In the wake of Owen Farrell’s red card last week that led to a five-game suspension, former Ulster supremo McCall has a decision to make in terms of who replaces the England star at no 10.
“We’ve got two choices – to move Goodey (Alex Goode) up to fly-half and play Elliot (Daly) at full-back, or stick Manu in there,” said McCall.
“We’ll make that decision later in the week.”
But McCall is obviously thinking about going with the younger man at the Aviva Stadium, as he has done well in pressure situations this season.
“He’s shown all year, when we’ve given him a new challenge he has dealt with it,” said the Sarries supremo.
“Gloucester away springs to mind, a few days after the original decision (last November, when Saracens were initially deducted 35 points for breaking wage cap rules).
“It was an emotional occasion and Kingsholm Isn’t the easiest place to play for a young fly-half.
“But he handled himself very well that day (Sarries won 21-12). He’s played Racing away, Munster away, that Ospreys game – we have a lot of faith in him.”
Goode, 32, is also a good option ahead of his loan move to Japan next month.
However there are a number of other experienced players who featured in last year’s Champions Cup final victory over Leinster in Newcastle who have moved on, either on loan or permanent deals, as the club tries to recover from the turmoil of relegation.
“It’s a little bit different,” said McCall of the personnel changes.
“But the core of the 23 will be identifiable as a team who have played a lot of knockout rugby over the last five years. The core is very strong.”
He is clear on the mission facing the reigning champions, however, against a team that recorded it’s 25th straight win in last Saturday’s PRO14 final.
“Especially the way they are going, they haven’t lost in a very long time,” McCall said. “They were hugely impressive on Saturday night.
“It’s obviously a massive challenge.
“When we got the 35-point deduction in November we very quickly made the decision to put all our eggs into the basket of Premiership survival.

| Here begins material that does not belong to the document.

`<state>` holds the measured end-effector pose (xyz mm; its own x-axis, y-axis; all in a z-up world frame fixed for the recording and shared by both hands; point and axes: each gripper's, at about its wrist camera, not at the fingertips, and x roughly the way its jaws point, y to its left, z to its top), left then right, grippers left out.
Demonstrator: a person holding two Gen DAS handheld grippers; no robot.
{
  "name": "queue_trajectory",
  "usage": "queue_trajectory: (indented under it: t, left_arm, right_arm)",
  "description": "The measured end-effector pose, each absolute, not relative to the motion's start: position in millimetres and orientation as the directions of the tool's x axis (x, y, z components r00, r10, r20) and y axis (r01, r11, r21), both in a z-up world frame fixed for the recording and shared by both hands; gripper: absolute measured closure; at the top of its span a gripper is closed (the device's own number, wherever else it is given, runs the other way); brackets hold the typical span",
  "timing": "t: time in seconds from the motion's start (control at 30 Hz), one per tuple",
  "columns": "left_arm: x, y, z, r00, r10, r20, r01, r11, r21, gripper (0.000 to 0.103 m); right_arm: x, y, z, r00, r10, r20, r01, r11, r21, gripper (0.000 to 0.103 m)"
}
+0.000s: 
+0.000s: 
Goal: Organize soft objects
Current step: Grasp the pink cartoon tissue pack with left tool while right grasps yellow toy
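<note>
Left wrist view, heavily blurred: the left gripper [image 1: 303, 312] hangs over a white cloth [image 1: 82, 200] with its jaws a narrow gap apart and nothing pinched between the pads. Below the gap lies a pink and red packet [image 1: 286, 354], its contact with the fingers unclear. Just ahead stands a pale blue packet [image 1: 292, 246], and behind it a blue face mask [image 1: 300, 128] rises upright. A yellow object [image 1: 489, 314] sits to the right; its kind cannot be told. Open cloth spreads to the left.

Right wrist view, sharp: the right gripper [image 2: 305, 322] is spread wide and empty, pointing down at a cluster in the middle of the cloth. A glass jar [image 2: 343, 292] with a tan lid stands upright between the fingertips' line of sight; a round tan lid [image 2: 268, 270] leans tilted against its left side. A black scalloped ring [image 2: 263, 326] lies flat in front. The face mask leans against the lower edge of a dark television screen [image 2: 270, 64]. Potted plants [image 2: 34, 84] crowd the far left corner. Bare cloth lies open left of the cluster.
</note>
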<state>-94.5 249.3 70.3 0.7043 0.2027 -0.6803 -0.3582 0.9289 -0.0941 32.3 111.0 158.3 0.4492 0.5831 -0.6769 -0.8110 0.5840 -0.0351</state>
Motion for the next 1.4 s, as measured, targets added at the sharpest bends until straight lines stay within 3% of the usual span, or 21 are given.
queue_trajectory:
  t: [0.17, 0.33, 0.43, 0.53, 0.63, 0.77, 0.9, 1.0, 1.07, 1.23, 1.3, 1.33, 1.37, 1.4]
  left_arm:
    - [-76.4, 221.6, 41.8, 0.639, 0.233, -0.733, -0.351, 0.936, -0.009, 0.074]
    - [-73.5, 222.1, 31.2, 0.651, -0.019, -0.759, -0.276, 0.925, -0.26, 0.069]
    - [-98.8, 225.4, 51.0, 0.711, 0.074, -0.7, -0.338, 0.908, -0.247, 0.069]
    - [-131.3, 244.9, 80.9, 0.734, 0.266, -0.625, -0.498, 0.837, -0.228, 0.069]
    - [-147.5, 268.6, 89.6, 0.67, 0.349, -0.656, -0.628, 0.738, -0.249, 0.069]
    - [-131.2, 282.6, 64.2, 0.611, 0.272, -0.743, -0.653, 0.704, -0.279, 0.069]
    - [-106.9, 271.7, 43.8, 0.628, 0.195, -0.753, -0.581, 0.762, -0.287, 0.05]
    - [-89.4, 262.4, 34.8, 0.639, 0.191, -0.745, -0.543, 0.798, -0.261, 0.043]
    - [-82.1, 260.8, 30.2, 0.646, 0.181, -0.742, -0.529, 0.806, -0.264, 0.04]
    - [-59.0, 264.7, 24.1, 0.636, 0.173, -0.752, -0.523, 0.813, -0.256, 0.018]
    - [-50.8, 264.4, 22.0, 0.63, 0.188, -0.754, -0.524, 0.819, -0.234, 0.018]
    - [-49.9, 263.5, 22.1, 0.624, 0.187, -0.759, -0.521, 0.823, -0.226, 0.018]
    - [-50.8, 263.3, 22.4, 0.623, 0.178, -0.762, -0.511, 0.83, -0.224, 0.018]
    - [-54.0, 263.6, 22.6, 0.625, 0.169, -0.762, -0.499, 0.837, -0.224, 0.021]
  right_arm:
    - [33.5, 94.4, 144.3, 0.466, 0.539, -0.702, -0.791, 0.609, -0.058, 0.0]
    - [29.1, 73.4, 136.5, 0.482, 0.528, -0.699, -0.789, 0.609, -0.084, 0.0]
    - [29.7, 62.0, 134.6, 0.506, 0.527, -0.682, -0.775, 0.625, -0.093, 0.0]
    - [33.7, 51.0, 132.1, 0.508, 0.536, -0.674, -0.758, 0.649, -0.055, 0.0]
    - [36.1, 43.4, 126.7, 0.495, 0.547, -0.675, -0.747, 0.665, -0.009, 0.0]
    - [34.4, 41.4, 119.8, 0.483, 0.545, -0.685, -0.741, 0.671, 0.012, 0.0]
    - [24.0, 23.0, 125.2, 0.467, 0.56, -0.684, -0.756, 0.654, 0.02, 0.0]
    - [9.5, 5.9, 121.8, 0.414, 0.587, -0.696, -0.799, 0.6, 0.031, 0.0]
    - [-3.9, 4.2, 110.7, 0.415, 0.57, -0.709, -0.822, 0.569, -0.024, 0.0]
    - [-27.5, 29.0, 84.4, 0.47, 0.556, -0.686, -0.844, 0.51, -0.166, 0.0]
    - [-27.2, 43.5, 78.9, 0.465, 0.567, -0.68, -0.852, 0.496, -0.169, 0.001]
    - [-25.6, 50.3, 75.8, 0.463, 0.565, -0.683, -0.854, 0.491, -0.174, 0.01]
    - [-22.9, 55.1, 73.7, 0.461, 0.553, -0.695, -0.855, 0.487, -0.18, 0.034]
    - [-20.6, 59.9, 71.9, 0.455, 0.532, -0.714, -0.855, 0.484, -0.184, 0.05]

“That meant conceding Europe and we continued that strategy until the penultimate game in Swansea.
“I got a heads up on the Friday night that the relegation was going to be automatic but we’d left most of the experienced players at home.
“Rhys Carre got sent off in the first five minutes but that win gave us the lifeline we needed. The next week was very difficult when automatic relegation became public and we had to go and beat Racing to qualify, but thankfully we did”.
Meanwhile, Munster will lose their Head of Athletic Performance Denis Logan next month.
Logan is calling time on his two-year stint with the Reds to return to the United States with his family for personal reasons.
The development is a blow to the province as the New Yorker was highly-regarded, having previously worked in the NFL as an assistant S&C coach with the Cleveland Browns.
He was also the Director of Performance for the US Pro Sports division of EXOS, where we worked with numerous top sports stars in the States.